Afrika helfen – am besten in Afrika
Wirtschaftskammerpräsident Christoph Leitl schlägt vor: Europa soll nicht „Zäune errichten und Flüchtlingsboote versenken“, sondern einen Marshallplan für den südlichen Nachbarkontinent erarbeiten.
WIEN. Die Unterbringung und Versorgung der nach Europa strömenden Migranten ist ein drängendes Problem. Doch so wichtig die Lösung dieses Problems ist, es handelt sich lediglich um eine Symptomkur. Die grundsätzliche Frage muss lauten: Was kann getan werden, um den Hunderttausenden Auswanderungswilligen, die in Afrika auf eine Reisemöglichkeit nach Europa warten, in ihren Heimatländern eine Lebensperspektive zu bieten?
Wirtschaftskammerpräsident Christoph Leitl plädiert für einen „Marshallplan für Afrika“– nach dem Muster des nach dem damaligen US-Außenminister benannten Investitionsprogramms, das in der Nachkriegszeit Westeuropa wieder auf die Beine gebracht hat.
„Europa muss vor allem Ausbildungsaktivitäten finanzieren, damit die jungen Menschen in Afrika eine Chance haben“, präzisiert Leitl in einem SN-Gespräch. „Wir sollten das ernsthaft diskutieren, statt Zäune zu errichten und Flüchtlingsboote zu versenken“, sagt der Wirtschaftskammerchef. Denn nur mit defensiven Maßnahmen allein „werden wir nichts bewirken“.
Die Idee eines Marshallplans für Afrika ist nicht neu. Der sozial engagierte Rockstar Bob Geldof forderte einen solchen bereits 2003 im „Spiegel“: Er erinnerte daran, dass Amerika nach dem Zweiten Weltkrieg vier Jahre lang ein Prozent seines Bruttoinlandsprodukts nach Europa transferiert habe.
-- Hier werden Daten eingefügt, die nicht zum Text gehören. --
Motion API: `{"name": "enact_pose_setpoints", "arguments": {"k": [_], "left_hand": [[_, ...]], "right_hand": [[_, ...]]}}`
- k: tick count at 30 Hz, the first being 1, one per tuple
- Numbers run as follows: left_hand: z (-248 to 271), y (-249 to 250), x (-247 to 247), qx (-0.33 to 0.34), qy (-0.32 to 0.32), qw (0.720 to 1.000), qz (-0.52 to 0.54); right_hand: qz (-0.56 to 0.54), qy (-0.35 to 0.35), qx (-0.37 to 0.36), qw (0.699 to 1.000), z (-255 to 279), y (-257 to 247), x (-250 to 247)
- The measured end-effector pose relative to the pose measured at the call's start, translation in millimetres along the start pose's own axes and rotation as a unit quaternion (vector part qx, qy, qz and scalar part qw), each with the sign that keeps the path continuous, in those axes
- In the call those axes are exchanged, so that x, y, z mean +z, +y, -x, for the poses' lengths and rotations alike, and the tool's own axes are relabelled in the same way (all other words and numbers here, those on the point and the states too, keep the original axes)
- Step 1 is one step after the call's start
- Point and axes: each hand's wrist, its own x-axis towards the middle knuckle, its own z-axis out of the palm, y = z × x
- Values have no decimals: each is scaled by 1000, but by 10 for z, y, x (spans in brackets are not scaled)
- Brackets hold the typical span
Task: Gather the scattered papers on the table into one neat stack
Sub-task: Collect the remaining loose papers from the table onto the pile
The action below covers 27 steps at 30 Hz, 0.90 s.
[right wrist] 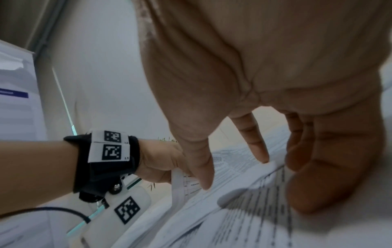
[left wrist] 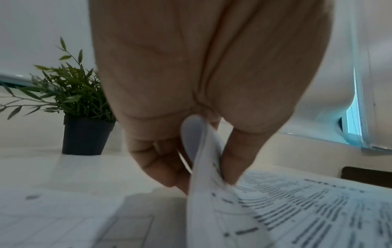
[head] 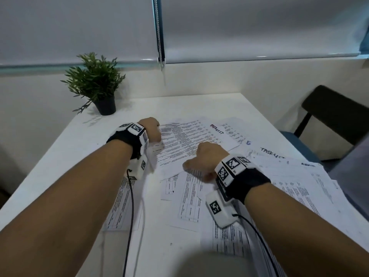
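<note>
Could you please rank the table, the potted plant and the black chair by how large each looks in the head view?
1. table, by far the largest.
2. and 3. potted plant and black chair: they look about alike, and the picture's edge cuts off the chair, so I would not rank them.

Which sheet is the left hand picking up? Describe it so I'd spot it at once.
Start at the potted plant in the white table's far left corner and come toward the left hand. It pinches the left edge of a densely printed sheet. Unlike its flat neighbours, that edge curls up off the table.
</note>
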Motion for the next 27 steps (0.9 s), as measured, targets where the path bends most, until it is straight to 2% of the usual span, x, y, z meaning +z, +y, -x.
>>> {"name": "enact_pose_setpoints", "arguments": {"k": [2,4,5,7,9,11,12,14,16,17,18,19,21,24,25,27], "left_hand": [[88,34,-84,19,38,998,51],[293,61,-244,32,100,988,116],[420,56,-349,38,139,979,144],[693,42,-546,39,212,956,200],[1012,43,-679,36,278,920,274],[1349,32,-722,40,314,856,410],[1525,40,-697,36,307,818,485],[1847,92,-584,24,254,737,626],[2113,163,-392,17,173,658,733],[2216,204,-285,20,137,632,762],[2290,234,-163,20,110,618,778],[2351,263,-40,15,91,611,786],[2457,336,191,4,54,627,777],[2606,500,469,14,-37,705,708],[2649,565,525,14,-68,722,688],[2711,700,574,16,-88,770,632]], "right_hand": [[-99,6,11,995,39,29,-49],[-249,20,31,968,157,56,-115],[-288,41,29,956,209,82,-151],[-308,72,15,949,331,137,-212],[-344,77,11,936,457,192,-250],[-386,52,17,921,606,217,-281],[-403,37,18,914,692,218,-295],[-441,20,9,897,869,224,-331],[-500,19,-13,866,1045,259,-341],[-526,27,-28,850,1105,308,-336],[-535,38,-35,843,1172,366,-332],[-540,52,-34,839,1223,440,-331],[-530,104,-24,841,1370,620,-364],[-475,205,6,856,1516,1075,-453],[-450,227,11,863,1543,1244,-482],[-382,251,23,889,1661,1476,-548]]}}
Und zwar nicht nur aus Altruismus, sondern: „Die USA wollten einen gesunden Handelspartner. So sollten wir es mit Afrika auch machen.“
Der Plan blieb in der Schublade. Und auch heute noch weckt die Idee eines Marshallplans für Afrika nicht nur Begeisterung. Etwa bei Tanja Windbüchler, der außenpoli- tischen Sprecherin der Grünen. Sie halte den „Marshallplan für Afrika“nur für eine Überschrift, konkrete Inhalte fehlten, sagt sie. Es gelte auch zu beachten, dass Afrika kein homogener Kontinent sei: „Hier gibt es mehr als 50 Staaten, manche leiden unter einem Bürgerkrieg, andere weisen eine gute Demokratieentwicklung auf, wieder andere sind vom IS-Terror betroffen.“Eine Fördergießkanne sei also „wenig produktiv“. Ihr Gegenvorschlag: Afrika brauche Unterstützung bei der Demokratieentwicklung, beim Ausbau des Parlamentarismus. Windbüchler: „Alles das, was Länder stabilisiert, muss gefördert werden.“Im Gegensatz zu NachkriegsEuropa handle es sich auch um keinen Wiederaufbau, sondern „um strukturelle Unterstützung und Entwicklungszusammenarbeit“. Lebensmittel- und Warenlieferungen hingegen benötige Afrika nicht.
Einige Zahlen: In den ersten fünf Monaten dieses Jahres kamen gut 1900 Asylbewerber aus den afrikanischen Staaten Somalia, Nigeria, Algerien und Marokko nach Österreich. Aus Syrien kamen 5265, aus Afghanistan 3926.